Brian McCrory

Jazz of Japan v3.0 (GitHub)

January 2022: Moving from Substack to GitHub

Using Substack was great for writing and sending out free-form writing, but there was some extra functionality that I was looking for. Now that I had about 150 articles with many drafts in progress, I wanted to better organize things and have a standard structure that was easier to work with.

Since most of my posts were about albums, I was using a regular layout for each article, like a template with a specific format and well-defined sections.

Specifically, I wanted to my text, musician data, images, links, and audio files stored in a database or some sort of flexible data format. I wanted to have finer-grained control of the data and presentation, like what website content management systems can offer.

For each article, I wanted a data- and template-based system based on:

  • A main body section for the description of the album
  • Images of the album, usually inserted throughout the body text
  • Musician names, instruments, names in Japanese, and website links, all in a standard form that I could easily update later if any data changed
  • Video and audio links that I could add/edit/remove easily later

Ideally, I wanted the data-oriented parts of the articles (names, URLs, etc.) to be centralized and consistent, instead of being copies spread out in different places throughout the articles.

Data standardization and validation

I also wanted to be able to validate that certain details were correctly displayed and consistent across all the articles. Specifically, musician names should be shown using the same spelling and related information on any pages on which they were mentioned. This was particularly important for Japanese names and titles, as translations to English can differ in certain situations.

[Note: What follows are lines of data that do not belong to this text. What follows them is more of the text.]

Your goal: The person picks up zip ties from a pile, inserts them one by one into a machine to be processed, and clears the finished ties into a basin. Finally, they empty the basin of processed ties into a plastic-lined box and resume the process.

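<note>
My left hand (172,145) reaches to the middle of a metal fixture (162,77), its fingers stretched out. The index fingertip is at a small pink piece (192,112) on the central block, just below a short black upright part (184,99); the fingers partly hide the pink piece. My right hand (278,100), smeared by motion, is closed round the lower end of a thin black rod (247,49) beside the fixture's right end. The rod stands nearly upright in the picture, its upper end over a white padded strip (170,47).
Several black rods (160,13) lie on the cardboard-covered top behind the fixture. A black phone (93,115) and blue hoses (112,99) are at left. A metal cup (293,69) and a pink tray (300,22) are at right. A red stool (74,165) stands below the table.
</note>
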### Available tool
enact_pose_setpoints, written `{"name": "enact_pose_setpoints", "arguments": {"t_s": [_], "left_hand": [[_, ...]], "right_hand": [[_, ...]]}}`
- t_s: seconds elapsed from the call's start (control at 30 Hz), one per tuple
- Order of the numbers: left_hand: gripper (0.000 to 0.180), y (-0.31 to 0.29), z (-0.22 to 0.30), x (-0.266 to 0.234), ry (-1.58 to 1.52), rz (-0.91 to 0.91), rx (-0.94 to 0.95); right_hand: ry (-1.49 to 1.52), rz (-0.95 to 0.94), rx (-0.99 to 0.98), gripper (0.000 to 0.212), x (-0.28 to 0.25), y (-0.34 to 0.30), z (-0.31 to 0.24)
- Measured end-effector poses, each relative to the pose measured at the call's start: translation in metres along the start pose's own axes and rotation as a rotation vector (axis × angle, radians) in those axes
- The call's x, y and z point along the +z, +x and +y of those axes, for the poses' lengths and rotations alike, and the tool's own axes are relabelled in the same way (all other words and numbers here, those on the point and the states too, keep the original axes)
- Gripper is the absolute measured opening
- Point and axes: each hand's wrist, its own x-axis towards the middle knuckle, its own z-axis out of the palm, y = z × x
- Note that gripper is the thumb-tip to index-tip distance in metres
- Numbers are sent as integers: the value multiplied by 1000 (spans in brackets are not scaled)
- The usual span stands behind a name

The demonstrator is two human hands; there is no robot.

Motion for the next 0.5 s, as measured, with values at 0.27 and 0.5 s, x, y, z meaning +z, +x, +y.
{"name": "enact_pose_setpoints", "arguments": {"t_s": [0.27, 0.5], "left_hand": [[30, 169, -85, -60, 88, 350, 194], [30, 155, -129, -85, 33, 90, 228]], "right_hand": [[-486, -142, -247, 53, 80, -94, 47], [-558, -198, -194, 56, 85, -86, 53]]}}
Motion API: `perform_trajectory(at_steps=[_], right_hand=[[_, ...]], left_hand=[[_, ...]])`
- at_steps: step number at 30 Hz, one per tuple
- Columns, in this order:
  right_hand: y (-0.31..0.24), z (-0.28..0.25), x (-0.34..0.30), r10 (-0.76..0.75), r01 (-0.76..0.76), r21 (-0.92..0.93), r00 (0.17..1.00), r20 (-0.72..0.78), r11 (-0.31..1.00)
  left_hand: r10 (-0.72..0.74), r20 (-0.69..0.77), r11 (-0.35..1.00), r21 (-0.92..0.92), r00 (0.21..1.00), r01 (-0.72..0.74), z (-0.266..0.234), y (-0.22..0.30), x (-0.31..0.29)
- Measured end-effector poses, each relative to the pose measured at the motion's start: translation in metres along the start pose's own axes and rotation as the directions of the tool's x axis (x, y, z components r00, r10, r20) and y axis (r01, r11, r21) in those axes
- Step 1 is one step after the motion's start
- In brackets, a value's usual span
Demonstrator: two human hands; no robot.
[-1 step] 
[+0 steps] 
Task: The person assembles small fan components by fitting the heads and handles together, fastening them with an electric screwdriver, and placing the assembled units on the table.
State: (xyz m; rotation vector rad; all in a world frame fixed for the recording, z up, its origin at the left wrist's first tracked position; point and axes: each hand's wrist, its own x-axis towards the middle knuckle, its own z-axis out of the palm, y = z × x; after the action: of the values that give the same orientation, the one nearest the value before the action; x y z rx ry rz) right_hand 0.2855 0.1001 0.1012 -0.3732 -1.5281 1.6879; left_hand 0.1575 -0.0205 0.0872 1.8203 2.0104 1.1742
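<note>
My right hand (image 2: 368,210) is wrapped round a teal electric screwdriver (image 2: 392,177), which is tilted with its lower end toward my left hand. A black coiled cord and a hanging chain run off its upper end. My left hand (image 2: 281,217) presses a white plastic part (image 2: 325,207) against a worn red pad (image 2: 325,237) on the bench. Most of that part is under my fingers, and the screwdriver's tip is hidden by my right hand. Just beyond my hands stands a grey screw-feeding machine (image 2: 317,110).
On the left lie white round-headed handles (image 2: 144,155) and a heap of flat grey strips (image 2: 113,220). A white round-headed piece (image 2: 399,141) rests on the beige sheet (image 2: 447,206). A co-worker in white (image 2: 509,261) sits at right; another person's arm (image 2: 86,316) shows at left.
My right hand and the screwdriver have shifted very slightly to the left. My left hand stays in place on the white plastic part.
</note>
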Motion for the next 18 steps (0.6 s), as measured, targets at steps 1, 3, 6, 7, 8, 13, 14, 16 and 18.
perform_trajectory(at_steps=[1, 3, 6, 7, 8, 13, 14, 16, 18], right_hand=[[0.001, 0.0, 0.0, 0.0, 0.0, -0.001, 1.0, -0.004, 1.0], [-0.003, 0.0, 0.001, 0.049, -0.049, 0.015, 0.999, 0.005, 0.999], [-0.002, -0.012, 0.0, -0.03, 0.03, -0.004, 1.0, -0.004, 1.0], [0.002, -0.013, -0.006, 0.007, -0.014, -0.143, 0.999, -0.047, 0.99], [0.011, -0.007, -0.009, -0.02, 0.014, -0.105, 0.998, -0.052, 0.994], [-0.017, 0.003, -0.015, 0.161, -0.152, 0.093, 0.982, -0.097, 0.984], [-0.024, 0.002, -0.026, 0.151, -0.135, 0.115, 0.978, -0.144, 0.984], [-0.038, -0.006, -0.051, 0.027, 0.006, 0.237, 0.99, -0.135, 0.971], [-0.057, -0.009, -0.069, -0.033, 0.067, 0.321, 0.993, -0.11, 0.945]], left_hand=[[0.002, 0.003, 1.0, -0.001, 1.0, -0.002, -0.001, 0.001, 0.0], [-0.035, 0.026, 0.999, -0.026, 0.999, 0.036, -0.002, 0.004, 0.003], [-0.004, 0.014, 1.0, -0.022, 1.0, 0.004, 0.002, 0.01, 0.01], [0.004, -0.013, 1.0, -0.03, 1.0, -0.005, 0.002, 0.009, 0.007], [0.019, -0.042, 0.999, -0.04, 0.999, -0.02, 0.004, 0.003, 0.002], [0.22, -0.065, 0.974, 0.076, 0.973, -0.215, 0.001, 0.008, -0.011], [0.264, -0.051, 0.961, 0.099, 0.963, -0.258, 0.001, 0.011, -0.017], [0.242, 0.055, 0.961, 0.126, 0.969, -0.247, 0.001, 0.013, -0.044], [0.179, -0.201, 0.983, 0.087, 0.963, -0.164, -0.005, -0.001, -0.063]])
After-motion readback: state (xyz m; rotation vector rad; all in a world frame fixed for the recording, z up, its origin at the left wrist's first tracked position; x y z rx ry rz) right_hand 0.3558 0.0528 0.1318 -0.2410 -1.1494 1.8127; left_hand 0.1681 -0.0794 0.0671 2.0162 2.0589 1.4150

Having centralized data with validation checks would also provide a good way to link musicians from any one album to other albums that they participated on. This gave me the ability to create the Musicians Index, where I could link each musician from each album to the other articles that they are mentioned in. This also made the list of Related Albums in each article easier to create.

I needed a database or file system where I could assign a musician key or unique identifier to that musician’s information, specified only once for each musician entry. For example, at a minimum:

musician_key: {“English name”, “Japanese name”, instrument, website_url, ...}

Then, when writing my articles, I could use the musician_key in a certain way instead of writing out the names, websites, Japanese names, and similar strings in the articles directly by hand. Those details could be inserted later through pre-publishing tools or scripts.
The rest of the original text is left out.